Getting upset over a fight is normal, especially in an abusive relationship.  Unhealthy and emotionally charged situations will bring about abnormal levels of emotional intensity in many people without a mood disorder.  There is a terrible amount of pressure, and it will blow.  This doesn't automatically mean you're bipolar.  It means you're human and flipped out in an emotionally charged situation. 

Were you feeling ragey or abnormally agitated before the arguments?  Did they happen because you were already far more high-strung than you would normally be under such trying circumstances?  Adrenaline rushes are triggered by stimuli like a heated (potentially dangerous?) argument.  Your behavior, as you've described it, wasn't necessarily pathological. 

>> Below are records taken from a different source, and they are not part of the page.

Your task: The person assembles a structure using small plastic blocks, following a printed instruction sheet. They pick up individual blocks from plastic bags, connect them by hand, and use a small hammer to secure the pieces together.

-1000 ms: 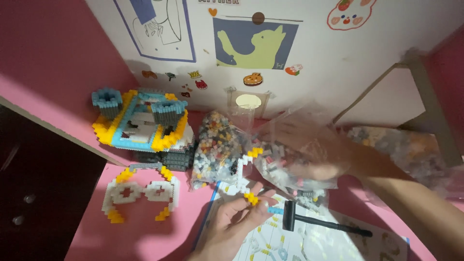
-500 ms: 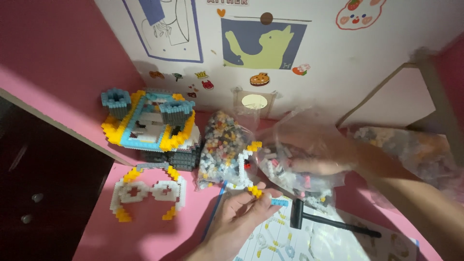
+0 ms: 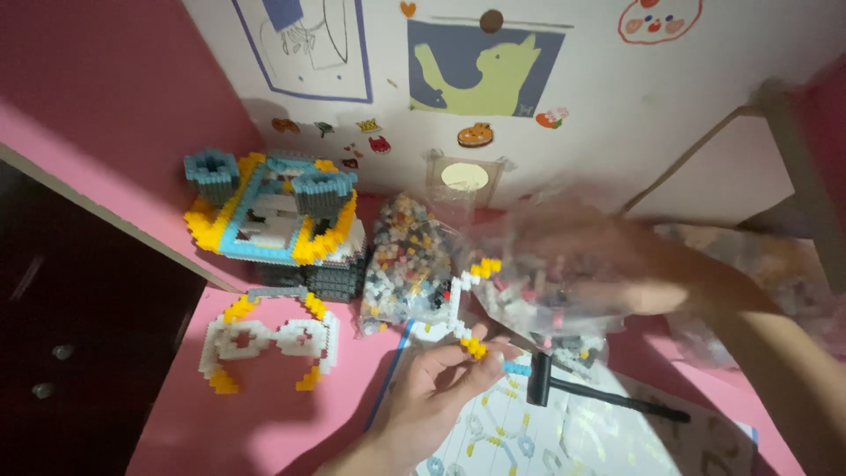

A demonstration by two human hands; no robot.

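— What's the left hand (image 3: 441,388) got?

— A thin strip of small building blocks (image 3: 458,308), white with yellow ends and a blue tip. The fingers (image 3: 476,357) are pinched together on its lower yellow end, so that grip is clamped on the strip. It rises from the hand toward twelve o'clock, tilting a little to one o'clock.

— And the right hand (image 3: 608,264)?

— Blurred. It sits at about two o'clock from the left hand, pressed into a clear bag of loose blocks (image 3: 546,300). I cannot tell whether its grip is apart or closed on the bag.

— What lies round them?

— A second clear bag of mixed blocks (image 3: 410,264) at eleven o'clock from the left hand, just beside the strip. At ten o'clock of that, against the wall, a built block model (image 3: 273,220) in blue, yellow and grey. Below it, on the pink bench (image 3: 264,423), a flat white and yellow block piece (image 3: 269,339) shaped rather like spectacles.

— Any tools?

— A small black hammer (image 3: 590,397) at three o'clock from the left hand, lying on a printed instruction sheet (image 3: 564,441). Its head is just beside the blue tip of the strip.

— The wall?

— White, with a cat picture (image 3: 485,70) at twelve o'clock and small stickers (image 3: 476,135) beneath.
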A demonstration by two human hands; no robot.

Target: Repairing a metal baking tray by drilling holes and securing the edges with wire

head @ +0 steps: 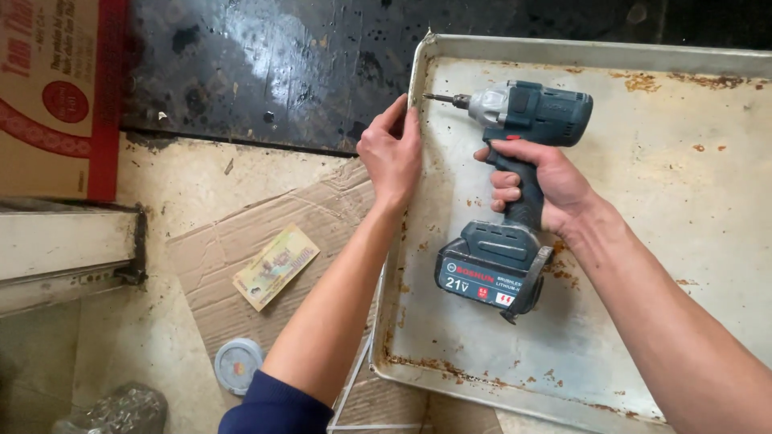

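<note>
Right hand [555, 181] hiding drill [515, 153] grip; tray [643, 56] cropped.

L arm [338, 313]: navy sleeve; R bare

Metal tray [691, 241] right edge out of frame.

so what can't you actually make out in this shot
Head view only:
- Tray: right side and near corner cut off by the frame edges.
- Left hand covers the tray rim where the drill bit points; any screw there is hidden.
- Right hand wraps the grip, hiding the trigger.
- Round lid and crumpled bag: too small or cut off to identify.
</note>
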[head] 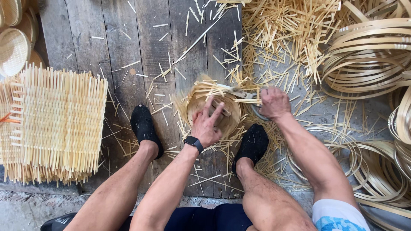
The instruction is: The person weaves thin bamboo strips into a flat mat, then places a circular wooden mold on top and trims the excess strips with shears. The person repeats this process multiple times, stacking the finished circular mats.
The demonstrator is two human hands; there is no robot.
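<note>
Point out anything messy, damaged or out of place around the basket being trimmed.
Cut bamboo slivers litter the wooden planks and the ground around both feet. The left hand presses inside the small woven basket, whose rim still bristles with uneven strip ends; the right hand grips a cutting tool. Nothing looks broken.

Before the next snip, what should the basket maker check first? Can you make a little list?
1. Left hand pressing the round woven basket flat: ok.
2. Right hand gripping the shears: ok.
3. Blades on the sticking-out strips: cannot tell, strips hide them.
4. Left-hand fingers away from the blades: cannot tell.
5. Feet in black shoes beside the basket, clear of the shears: ok.
</note>
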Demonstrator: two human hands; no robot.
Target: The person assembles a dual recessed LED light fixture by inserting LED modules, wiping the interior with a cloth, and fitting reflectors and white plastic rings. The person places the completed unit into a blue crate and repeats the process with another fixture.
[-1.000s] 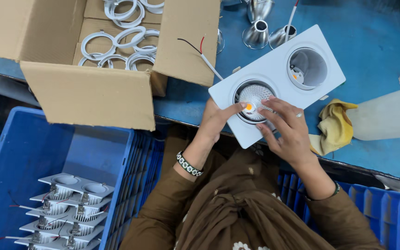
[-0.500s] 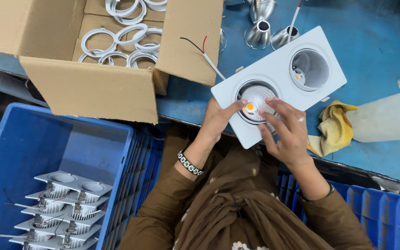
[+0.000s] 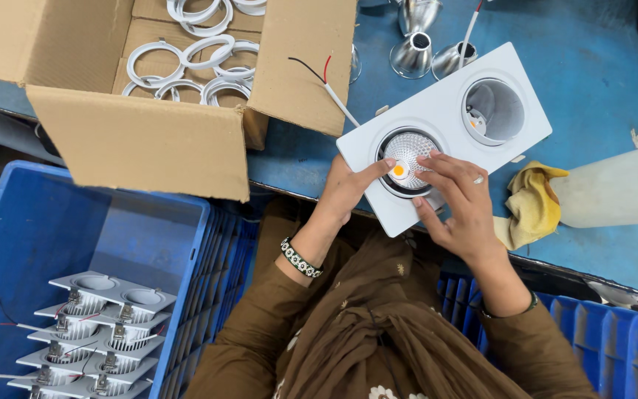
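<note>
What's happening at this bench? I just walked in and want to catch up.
A person is working on a white two-hole light fitting lying on the blue table. The left hand steadies its near edge, thumb on the ribbed lamp in one hole, while the right hand touches that lamp with its fingertips. The other hole has no lamp seated. A cardboard box of white rings sits nearby, and a blue crate holds stacked fittings.

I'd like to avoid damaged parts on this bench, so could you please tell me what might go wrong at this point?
1. The white rectangular two-hole lamp housing overhangs the blue table's near edge; if the left hand or right hand lets go, it could tip off.
2. Fingertips press the ribbed reflector with the orange centre, which may get smudged or scratched.
3. The thin red, black and white wires trail beside the open brown cardboard box and could snag.
</note>
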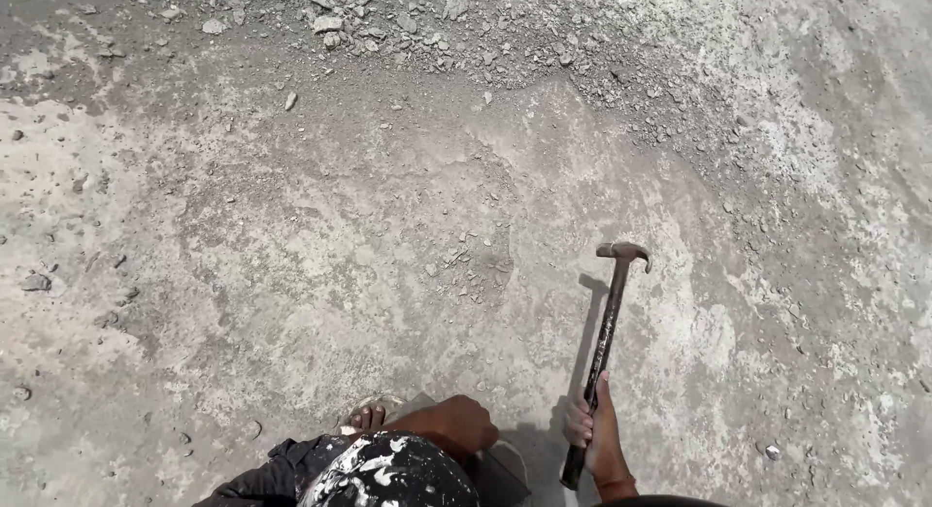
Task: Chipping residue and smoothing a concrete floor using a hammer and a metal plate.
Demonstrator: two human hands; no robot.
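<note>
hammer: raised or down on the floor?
Raised, apparently: the right hand grips the hammer by the handle's end, and its shadow falls apart, left of the shaft, on the concrete floor.

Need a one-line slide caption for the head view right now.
Right hand grips a claw hammer above chipped, dusty concrete floor; left hand rests on a paint-spattered knee; rubble lies beyond.

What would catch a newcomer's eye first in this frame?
Most striking is the claw hammer right of centre, its head near the rough concrete floor, gripped low on the handle by the right hand. At the bottom edge the left hand rests on a paint-spattered dark knee. Loose rubble lies along the top.
</note>
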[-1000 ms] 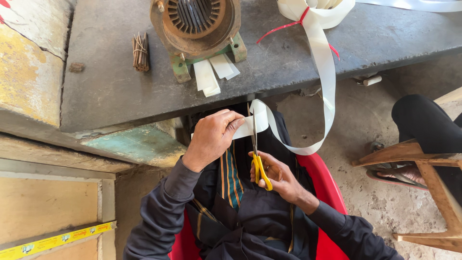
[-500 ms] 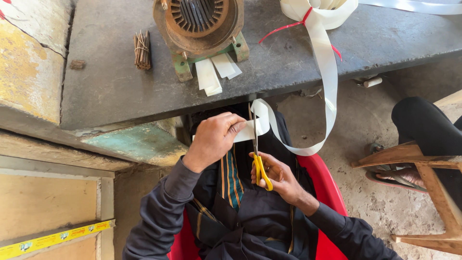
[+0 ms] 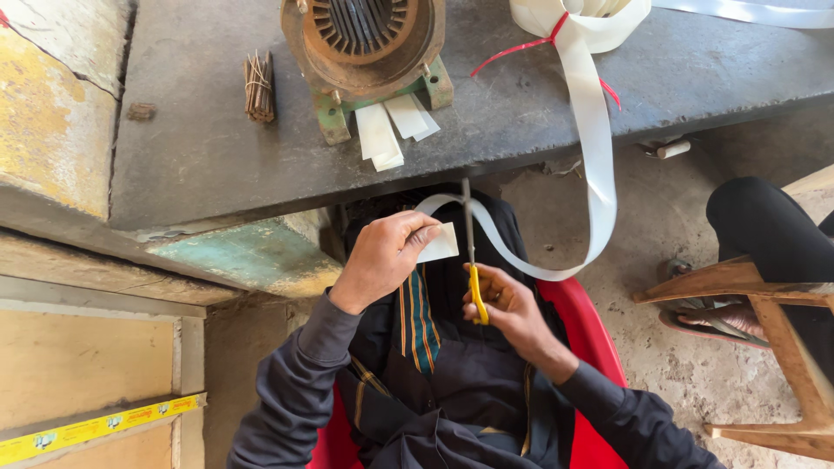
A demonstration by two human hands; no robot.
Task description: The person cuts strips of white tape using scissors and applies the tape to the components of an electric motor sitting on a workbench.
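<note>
Scissor handle mostly hidden inside the right hand (image 3: 508, 304), blades perhaps just parted, hard to tell. Forearms both angled up from the lap, over the red chair (image 3: 582, 330). Left hand (image 3: 382, 260) curled, fingertips pinching a small white piece (image 3: 437, 243) at the end of the white strip (image 3: 591, 148). Right fingers closed round the yellow-handled scissors (image 3: 472, 260), blades pointing up beside that piece, below the bench edge (image 3: 217, 174).

We are pinching the white strip (image 3: 439, 243) in our left hand (image 3: 382, 260) while our right hand (image 3: 508, 304) is gripping yellow-handled scissors (image 3: 472, 260) below the bench (image 3: 200, 148).
</note>
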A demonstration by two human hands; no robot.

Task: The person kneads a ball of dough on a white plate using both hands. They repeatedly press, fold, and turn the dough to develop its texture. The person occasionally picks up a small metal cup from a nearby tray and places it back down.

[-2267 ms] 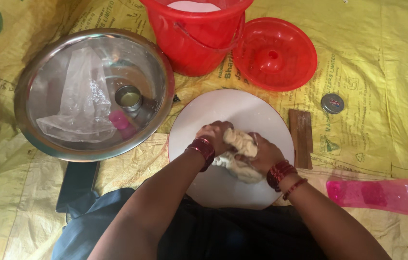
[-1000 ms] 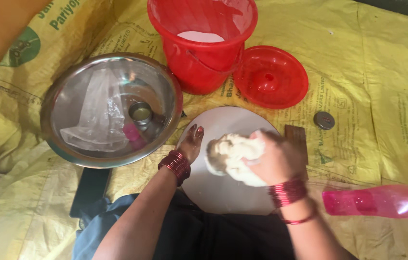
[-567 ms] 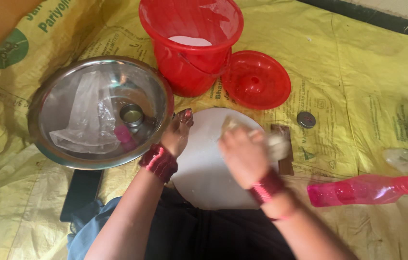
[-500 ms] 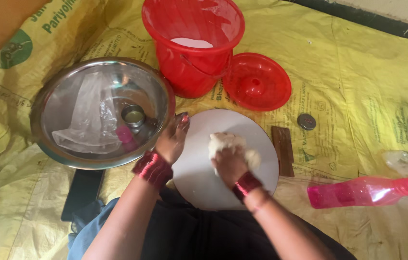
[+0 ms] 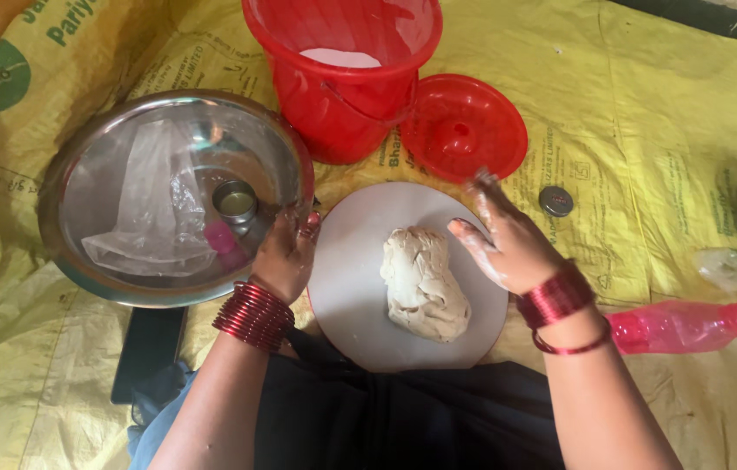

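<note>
The right hand hovers open over the right edge of the board, fingers spread and dusted with flour, holding nothing and just clear of the dough. The left hand is curled at the board's left edge, beside the basin's rim; whether it grips anything cannot be told.

Under everything lies a yellow sheet. The steel basin sits at the left, with a clear plastic bag, a small steel cup and a pink piece inside. The red bucket stands at the far middle, white flour showing in it. Its red lid lies to its right, touching the board's far edge. The round white board is near the middle, in front of the lap.

The dough rests on the board, right of centre, an elongated lump. Its long axis runs from far-left to near-right, the broader end nearest the person.

A pink bottle lies on its side at the near right, long axis left to right. A small dark cap sits right of the board.
</note>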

I also seem to get some hypomania from low blood sugar, like if I go too long without eating, I get really hyper and edgy and weird.
Did the weird, hyper, edgy feeling/behavior go away once you ate something?  It's possible for various forms of bodily dysregulation to trigger an episode, but if the unusual feelings or behaviors clear up once this other form of dysregulation has been resolved, then it was the other thing which caused it, not bipolar disorder.  Remember, one DSM criterion stipulates "The symptoms are not due to the direct physiological effects of a substance (e.g., a drug of abuse, a medication) or a general medical condition (e.g., hypothyroidism)."

Everyone feels somewhat depressed sometime.  Everyone feels something like hypomania on occasion.  These feelings aren't pathological.  They are triggered by physical and emotional states in normal reaction to stimuli.  In bipolar, however, they occur disproportionately to anything which might have "caused" them, or might not have any external "cause" at all.  They occur to an extent that they disrupt "normal functioning," damaging the things which are important to you.  (Some people do a pretty good job of damage control, though, with great effort.)  Though some people are rapid cyclers or ultra-rapid, ultradian cyclers, mood states ordinarily last for days or longer, not just a few hours. 

This does not mean you definitely don't have a form of bipolar.  I can't diagnose you; I can only give you my opinion.  But I do think that you should carefully evaluate the possibilities before becoming too attached to any self-diagnosis, and that any self-diagnosis should be confirmed by a qualified professional, like a psychiatrist, through a thorough assessment. 

You've probably already come across it, but Revlow highly recommends this site's introduction to the soft signs of bipolarity.  These include things like the number of depressive episodes you've had so young.  If you haven't already read it, please do. 

You might find (and this is only one possibility) that your emotional outbursts when not in the depths of depression follow a pattern resembling one of the personality disorders.  The descriptions might be worth reading over.  It is also possible for bipolar to overlap with a personality disorder. 

And finally, even if you aren't "technically" bipolar, you might do well with a mood stabilizer combined with an antidepressant.  Stabilizers, ACs and APs are often used in treatment of refractory depression.  You also mention that your depressions tend to be the agitated sort, not the brain-full-of-molasses-and-a-body-to-match variety.  Maybe this calls for a stabilizer. 

Whatever conclusions you draw and whatever diagnoses you end up with, the point is to find whatever it takes for you to feel and function as yourself.  Good luck.  Feel free to come back here and post questions as needed.  (Not everyone is as longwinded as my 4AM self, I promise.)  And keep talking with your psychiatrist and (if you have one -- I think therapy's helpful) therapist.  You'll get this figured out.